As promised in my February column, I list below the top five personal assistants to top financiers in the London market. These ladies have total control of “The diary” and ensure that their bosses cruise through the mundane crises of life that defeat the rest of us (missed flights, domestic leaks and the perfect Christmas gift for your curmudgeonly mother-in-law). Note to head-hunters, please don’t all pick up the phone at once.
Antonella Iannuccelli (left), personal assistant to Andrea Orcel, head of global investment banking, Merrill Lynch. Warm and accessible, Antonella has worked with Andrea for more than four years. She has an unusual background – half South African, half Italian – and is trilingual. Antonella came to London in her mid-20s and started her financial career at Lehman Brothers. “I definitely enjoy my job,” she told me. “The environment is flexible and dynamic and there are always lots of things going on. In fact, I like the Blackberry age because things move faster.”

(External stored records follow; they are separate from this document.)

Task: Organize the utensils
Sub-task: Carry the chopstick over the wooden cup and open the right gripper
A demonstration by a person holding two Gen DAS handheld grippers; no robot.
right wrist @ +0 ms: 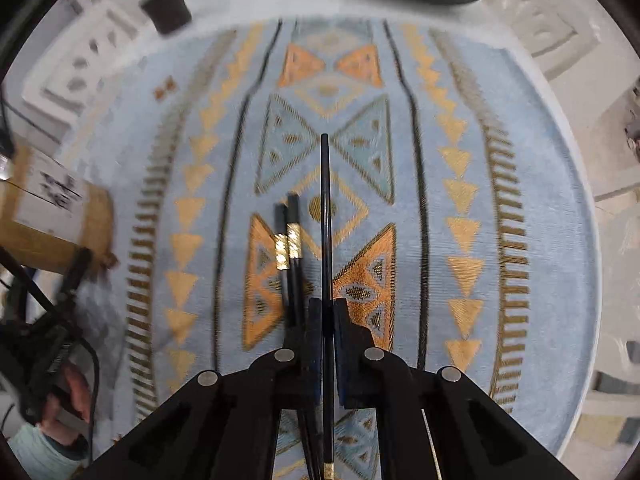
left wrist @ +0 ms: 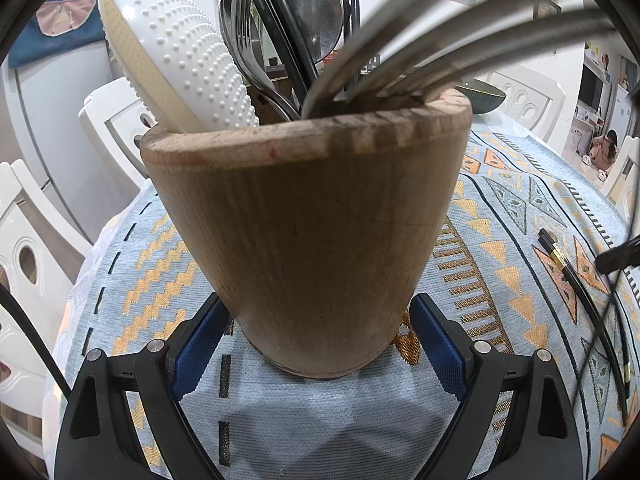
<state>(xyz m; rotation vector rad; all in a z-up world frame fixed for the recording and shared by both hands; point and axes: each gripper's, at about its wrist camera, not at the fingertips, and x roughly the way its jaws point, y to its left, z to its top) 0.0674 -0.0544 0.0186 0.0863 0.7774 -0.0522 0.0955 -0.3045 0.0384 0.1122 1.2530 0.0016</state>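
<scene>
Filling the wooden holder [left wrist: 312, 232] is mostly done: forks, spoons and a white paddle stand inside. The left claw [left wrist: 318, 344] brackets its base, open. Right of the holder, the right claw [right wrist: 327, 316] pinches one chopstick [right wrist: 326, 216]; a pair [right wrist: 289, 248] remains on the worktop [right wrist: 540, 240].

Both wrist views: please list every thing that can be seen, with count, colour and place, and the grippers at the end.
Wooden holder: one, brown, upright on the tablecloth between the left fingers.
Rice paddle: one, white, dotted, standing in the holder at its left.
Forks: several, silver, leaning out of the holder to the right.
Spoon: one, dark metal, at the holder's back.
Held chopstick: one, black, between the right fingers.
Lying chopsticks: two, black with gold bands, on the cloth left of the held one.
Tablecloth: one, light blue with orange and gold pattern.
Bowl: one, dark, behind the holder.
Chairs: white, around the table.
Left gripper: black with blue pads, open around the holder's base.
Right gripper: black, shut on the chopstick.
</scene>
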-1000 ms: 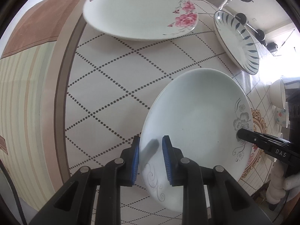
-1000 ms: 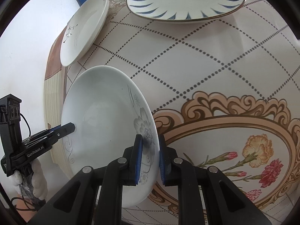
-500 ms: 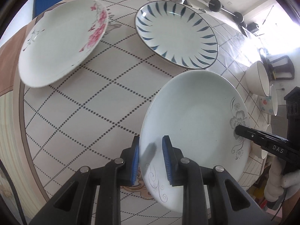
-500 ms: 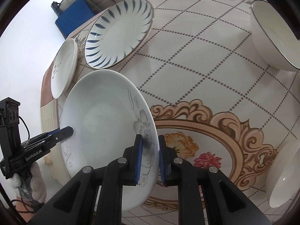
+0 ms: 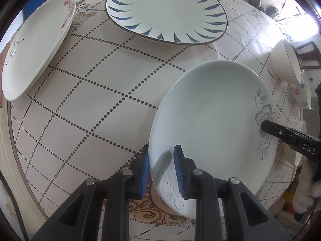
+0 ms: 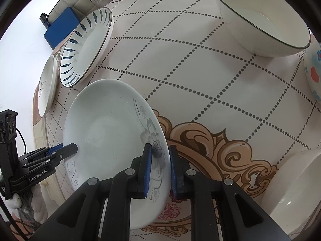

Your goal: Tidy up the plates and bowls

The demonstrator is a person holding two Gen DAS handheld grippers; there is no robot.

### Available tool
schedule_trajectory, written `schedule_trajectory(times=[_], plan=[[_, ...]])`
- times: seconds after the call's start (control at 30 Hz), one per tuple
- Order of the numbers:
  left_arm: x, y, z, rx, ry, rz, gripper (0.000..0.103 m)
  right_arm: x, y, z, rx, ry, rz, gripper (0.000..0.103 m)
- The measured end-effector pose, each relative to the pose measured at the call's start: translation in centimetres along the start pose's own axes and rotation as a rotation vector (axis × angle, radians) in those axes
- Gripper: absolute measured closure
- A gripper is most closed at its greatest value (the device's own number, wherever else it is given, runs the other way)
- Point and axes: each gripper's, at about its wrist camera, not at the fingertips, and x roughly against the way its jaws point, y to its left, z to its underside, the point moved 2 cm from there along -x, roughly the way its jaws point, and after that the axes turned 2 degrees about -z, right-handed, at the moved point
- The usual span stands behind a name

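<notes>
A white plate with grey flowers (image 5: 212, 120) is held above the table by both grippers. My left gripper (image 5: 161, 168) is shut on its near rim. My right gripper (image 6: 158, 168) is shut on the opposite rim, over the grey flower; it also shows in the left wrist view (image 5: 266, 127). The same plate shows in the right wrist view (image 6: 108, 128), and the left gripper shows there at the left (image 6: 66, 149). A blue-leaf plate (image 5: 166, 10) and a pink-blossom plate (image 5: 38, 44) lie on the table beyond.
The table has a dotted diamond cloth (image 5: 100, 92) with a floral medallion (image 6: 220, 146). A dark-rimmed white bowl (image 6: 262, 18), a bowl with hearts (image 6: 313, 72) and a white bowl (image 6: 297, 184) stand at the right. A blue box (image 6: 60, 26) is beyond the table edge.
Both grippers have carried the grey-flower plate across the table toward the blue-leaf plate and the bowls. The grip on it is unchanged.
</notes>
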Motion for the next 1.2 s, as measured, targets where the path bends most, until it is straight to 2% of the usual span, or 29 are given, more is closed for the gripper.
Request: schedule_trajectory(times=[0.27,0.33,0.53,0.6,0.73,0.8,0.83,0.87,0.9,0.93,0.97,1.03,1.1,1.17,1.2], plan=[[0.7,-1.3,-0.1,0.004,-0.032,-0.026,0.082,-1.3,1.5,0.4,0.015,0.026,0.063,0.081],[2.1,-1.6,0.3,-0.006,-0.087,-0.074,0.081,-1.3,1.6,0.3,0.006,0.041,0.073,0.081],[8.5,-0.9,0.6,0.049,-0.262,-0.117,0.081,1.6,2.1,0.6,0.038,-0.002,0.122,0.081],[10.6,0.3,0.8,0.092,-0.333,-0.132,0.081,3.0,3.2,0.6,0.073,-0.027,0.133,0.081],[14.7,4.0,0.5,0.19,-0.494,-0.164,0.078,5.4,6.9,-0.2,0.14,-0.065,0.095,0.081],[15.9,6.4,-0.1,0.236,-0.534,-0.176,0.076,6.3,9.2,-0.9,0.18,-0.081,0.068,0.079],[16.2,7.8,-0.6,0.256,-0.536,-0.183,0.076,6.5,10.8,-1.5,0.199,-0.086,0.055,0.071],[16.4,8.9,-1.2,0.267,-0.522,-0.193,0.076,6.7,12.3,-2.0,0.216,-0.092,0.037,0.056],[16.2,10.0,-1.8,0.273,-0.491,-0.19,0.072,6.7,14.0,-2.8,0.23,-0.095,0.013,0.048],[16.1,11.2,-2.3,0.276,-0.46,-0.174,0.066,6.4,15.9,-3.7,0.242,-0.098,-0.011,0.034],[16.1,12.4,-2.7,0.293,-0.445,-0.158,0.065,6.2,17.6,-4.4,0.249,-0.108,-0.035,0.026],[16.0,14.8,-3.2,0.333,-0.441,-0.154,0.065,5.3,21.4,-6.0,0.267,-0.121,-0.085,0.024],[16.0,17.2,-3.7,0.369,-0.436,-0.151,0.064,4.2,24.6,-7.7,0.285,-0.119,-0.115,0.014],[15.5,19.4,-4.2,0.406,-0.427,-0.143,0.048,3.1,27.3,-9.3,0.313,-0.121,-0.135,0.005],[15.4,20.5,-4.4,0.43,-0.423,-0.134,0.037,2.4,28.6,-10.2,0.328,-0.115,-0.136,0.005]])
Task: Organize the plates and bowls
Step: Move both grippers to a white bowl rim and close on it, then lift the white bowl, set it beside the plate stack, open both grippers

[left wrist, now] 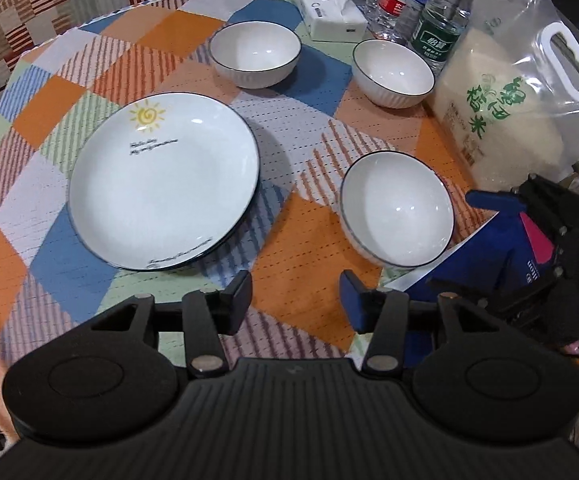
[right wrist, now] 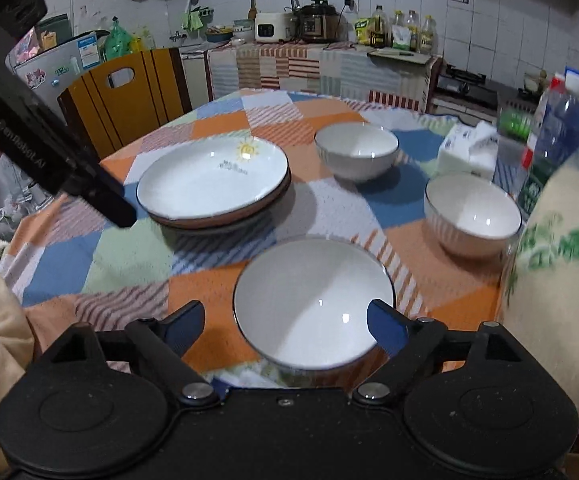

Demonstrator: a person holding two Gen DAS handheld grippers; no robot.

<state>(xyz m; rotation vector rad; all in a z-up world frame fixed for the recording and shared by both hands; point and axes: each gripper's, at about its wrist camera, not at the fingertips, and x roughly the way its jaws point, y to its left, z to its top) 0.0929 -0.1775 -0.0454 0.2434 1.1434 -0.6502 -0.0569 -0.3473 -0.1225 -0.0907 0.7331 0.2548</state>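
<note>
The bench [left wrist: 141, 60], under a patchwork cloth, carries everything. Largest on it is the stack of plates [left wrist: 164, 182], ahead and to the left of the left gripper [left wrist: 295, 300]; the right wrist view shows the sun-printed top plate resting on at least one more below. A bag of rice [left wrist: 501, 120] stands ahead and to the right of the left jaws, close behind two of the bowls.

Three bowls remain loose. The near bowl [right wrist: 314, 304] sits between and just ahead of the jaws of the right gripper [right wrist: 285, 320], which are spread wide and grip nothing; whether the right-hand finger touches the rim I cannot tell. The right bowl [right wrist: 471, 216] lies further ahead and to the right, just beside the rice bag. The far bowl [right wrist: 356, 151] is well ahead, near a tissue box [right wrist: 467, 148]. The left jaws are also wide open and empty, over bare cloth.

The likely step is gripping the near bowl to nest it with the others. The risks, as I judge them:
- A glazed, curved rim may slip from the pads if caught too shallowly.
- Closing off-centre could tip or skid the bowl on the cloth.
- Reaching for the right bowl could knock the rice bag or the water bottles [left wrist: 429, 4] behind it.
</note>
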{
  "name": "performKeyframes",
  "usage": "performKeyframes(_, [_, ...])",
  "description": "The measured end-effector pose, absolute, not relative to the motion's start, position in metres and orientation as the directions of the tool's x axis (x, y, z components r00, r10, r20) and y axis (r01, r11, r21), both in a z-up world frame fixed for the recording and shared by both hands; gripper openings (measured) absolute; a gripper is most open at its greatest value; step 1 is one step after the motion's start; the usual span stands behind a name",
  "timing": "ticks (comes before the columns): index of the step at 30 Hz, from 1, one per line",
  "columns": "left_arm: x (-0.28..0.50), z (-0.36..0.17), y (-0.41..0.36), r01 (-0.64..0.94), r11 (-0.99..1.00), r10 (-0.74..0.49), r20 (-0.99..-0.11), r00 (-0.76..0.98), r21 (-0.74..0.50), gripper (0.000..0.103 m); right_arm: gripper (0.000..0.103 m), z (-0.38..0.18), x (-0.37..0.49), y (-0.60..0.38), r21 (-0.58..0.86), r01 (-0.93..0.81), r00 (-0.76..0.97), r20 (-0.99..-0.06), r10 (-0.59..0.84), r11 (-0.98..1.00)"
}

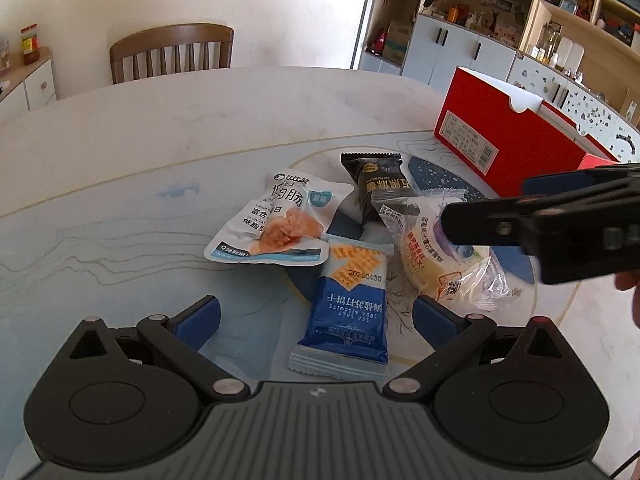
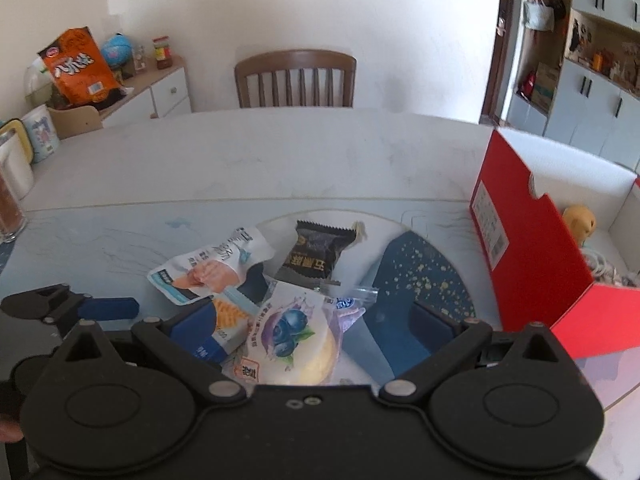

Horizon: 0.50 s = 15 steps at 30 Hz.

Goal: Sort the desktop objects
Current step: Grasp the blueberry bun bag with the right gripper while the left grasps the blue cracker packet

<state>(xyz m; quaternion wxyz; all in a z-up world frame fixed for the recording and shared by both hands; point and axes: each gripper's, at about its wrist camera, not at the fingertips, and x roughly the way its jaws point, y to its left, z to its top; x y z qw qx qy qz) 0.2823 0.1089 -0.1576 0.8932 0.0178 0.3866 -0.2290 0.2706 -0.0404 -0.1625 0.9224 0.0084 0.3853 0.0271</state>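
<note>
Right gripper [image 2: 316, 328] is wide open, jaws straddling the blueberry cake packet [image 2: 298, 338] but holding nothing; packet lies flat on the table mat [image 2: 120, 240]. Looks like it is lined up for a pick, pads not closed.

Left gripper [image 1: 316, 318] also spread fully, empty. Blue soda biscuit pack [image 1: 346, 300] lies between its fingers, untouched on the mat.

Progress: barely started, by my read. Four snack packs are clustered mid-mat:
- soda biscuit pack, nearest the left gripper
- white chicken pouch [image 1: 276, 220], partly overlapping the biscuit pack's top edge
- black wrapped cake [image 1: 374, 190], behind the pile, its lower end under the blueberry packet's clear flap
- blueberry cake packet, right side of the pile, under the right gripper

Red box [image 2: 532, 248] stands open at the right, near the pile but apart from it. Right wrist view shows something already inside: a yellowish toy [image 2: 578, 222] and some pale bits below it. Too small and edge-distorted to say what those bits are, or whether they count as sorted items.

Left to do, assuming the box is the target: all four packs need moving. Blueberry packet is the obvious first one; black cake is easier once that flap is off it. Overlap between pouch and biscuit pack could drag one along when the other is lifted.
</note>
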Motion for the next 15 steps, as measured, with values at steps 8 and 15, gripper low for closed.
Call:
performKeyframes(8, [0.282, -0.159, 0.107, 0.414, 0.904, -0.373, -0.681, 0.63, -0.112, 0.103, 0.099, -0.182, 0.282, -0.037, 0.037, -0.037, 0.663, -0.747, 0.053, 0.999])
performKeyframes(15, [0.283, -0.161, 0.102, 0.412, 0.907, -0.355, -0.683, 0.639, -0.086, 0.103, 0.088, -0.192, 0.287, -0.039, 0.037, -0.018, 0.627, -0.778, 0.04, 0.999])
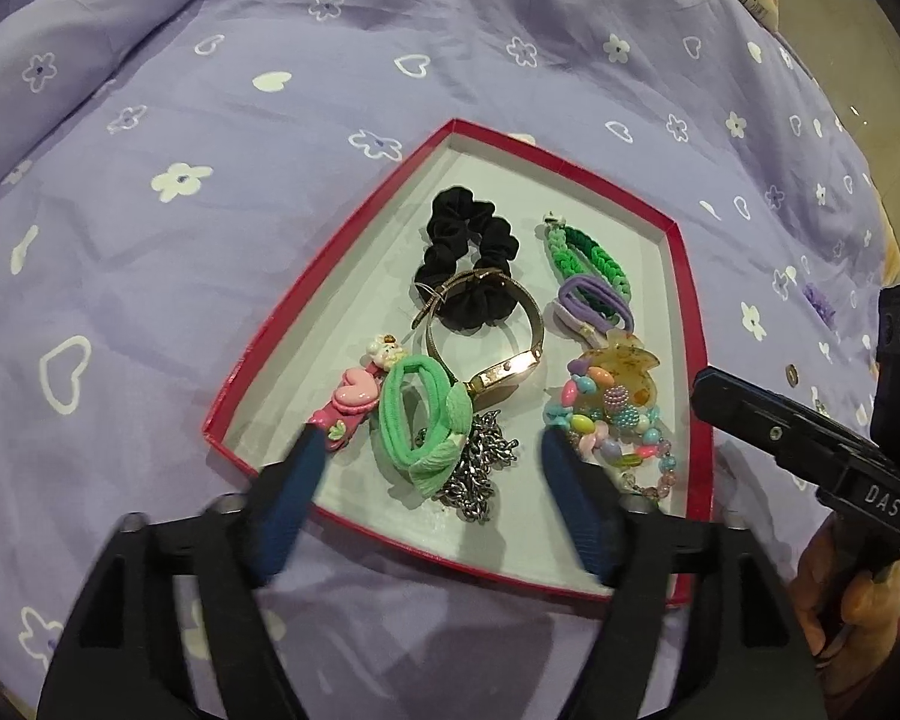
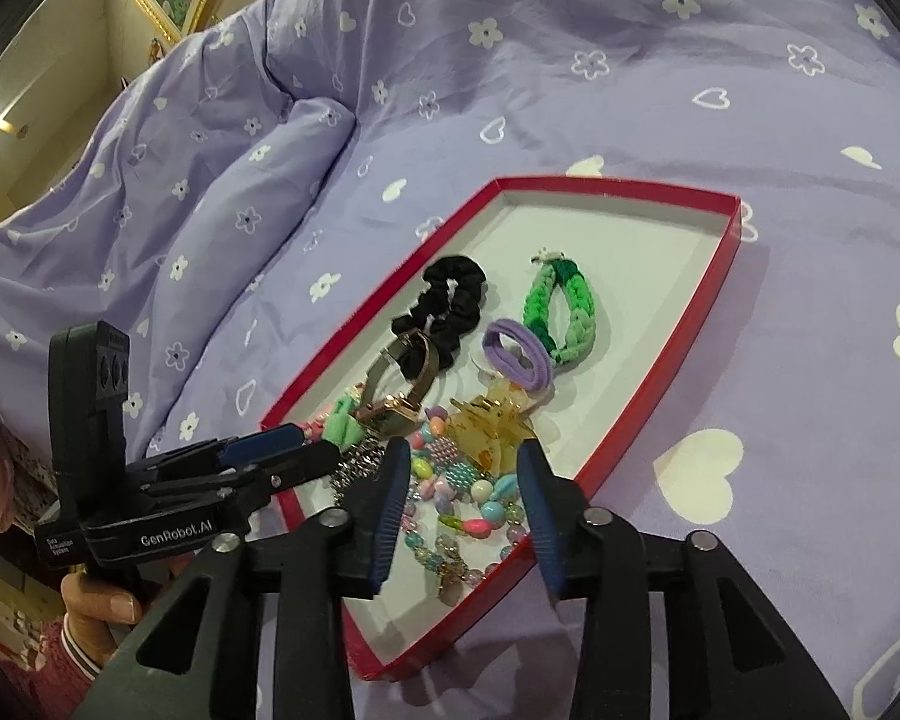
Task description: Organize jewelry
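Both the left gripper (image 1: 432, 468) and the right gripper (image 2: 462, 480) stand apart, empty; closing over the tangled silver metal chain (image 1: 480, 468) could drag neighbours from the shallow red-rimmed cardboard tray (image 1: 687, 312).

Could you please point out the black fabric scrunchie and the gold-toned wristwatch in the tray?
Black fabric scrunchie (image 1: 468, 258): left wrist view, on its ruffled ring.
Gold-toned wristwatch (image 1: 506, 369): left wrist view, on its rectangular case.

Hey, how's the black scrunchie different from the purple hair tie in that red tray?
The black scrunchie is thick, ruffled fabric; the purple hair tie is a thin, smooth band. The scrunchie lies left of the purple tie in the left wrist view, under the gold watch strap, while the tie overlaps the green braided bracelet. Both rest inside the red tray.
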Demonstrator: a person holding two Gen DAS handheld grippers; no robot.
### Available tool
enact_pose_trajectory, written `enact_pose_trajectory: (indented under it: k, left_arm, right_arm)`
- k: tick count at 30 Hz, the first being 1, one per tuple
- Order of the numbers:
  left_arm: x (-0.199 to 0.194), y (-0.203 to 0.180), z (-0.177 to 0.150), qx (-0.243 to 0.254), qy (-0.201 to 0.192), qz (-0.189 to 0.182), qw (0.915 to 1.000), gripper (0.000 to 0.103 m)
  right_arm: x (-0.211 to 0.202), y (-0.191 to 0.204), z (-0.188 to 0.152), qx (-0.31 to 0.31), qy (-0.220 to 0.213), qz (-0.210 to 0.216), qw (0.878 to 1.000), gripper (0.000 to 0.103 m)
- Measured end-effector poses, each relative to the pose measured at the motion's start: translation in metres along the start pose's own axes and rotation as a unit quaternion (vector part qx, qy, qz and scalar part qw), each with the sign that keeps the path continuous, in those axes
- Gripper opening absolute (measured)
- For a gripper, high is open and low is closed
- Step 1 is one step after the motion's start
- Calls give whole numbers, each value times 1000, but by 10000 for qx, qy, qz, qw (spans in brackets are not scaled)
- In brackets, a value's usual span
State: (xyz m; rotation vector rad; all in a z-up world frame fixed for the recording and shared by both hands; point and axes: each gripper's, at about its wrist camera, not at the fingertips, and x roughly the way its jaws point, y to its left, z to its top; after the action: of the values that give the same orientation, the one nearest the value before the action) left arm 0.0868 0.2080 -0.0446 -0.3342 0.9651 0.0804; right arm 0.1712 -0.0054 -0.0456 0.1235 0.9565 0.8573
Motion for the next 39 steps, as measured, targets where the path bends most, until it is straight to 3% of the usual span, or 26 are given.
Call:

Cassie Brown (second left), personal assistant to Jonathan Moulds, president of Bank of America, EMEA and Asia. At 29, she is among the youngest of our personal assistants but no less rigorous for that. Has worked at Bank of America for 10 years and with Jonathan since 2005 when he was posted to London from Chicago. “I deal with everything that is thrown at me,” she says. “And Jonathan gives me a lot of responsibility, which I like.”
Mary Callan (centre), personal assistant to Ian Hannam, chairman of equity capital markets, JPMorgan. Mary started her career in television at Channel 4 and joined Ian in 2000 after taking a break to look after her young daughter. Ferociously efficient, she juggles Hannam’s schedule with dexterity. “The limits of resourcefulness are sometimes tested,” she admits with a grin.
Ruth Roast (second right), personal assistant to Benoit D’Angelin, partner at Centaurus Capital. Ruth started her career at Goldman Sachs and crossed paths with Benoit at Lehman Brothers when he was head of investment banking and where she worked for the head of finance and strategy. Ruth joined Benoit at Centaurus some three years ago. “It’s quite intense,” she says, “but thoroughly enjoyable, and there’s always a first time for everything.”
Laura Jones (right), personal assistant to Russell Chambers, chief executive of Credit Suisse in the UK. Laura started working with Russell 14 years ago at Merrill Lynch and moved with him to Investec, UBS and, recently, Credit Suisse. Extraordinarily discreet: “It’s been an eventful life,” she chuckles.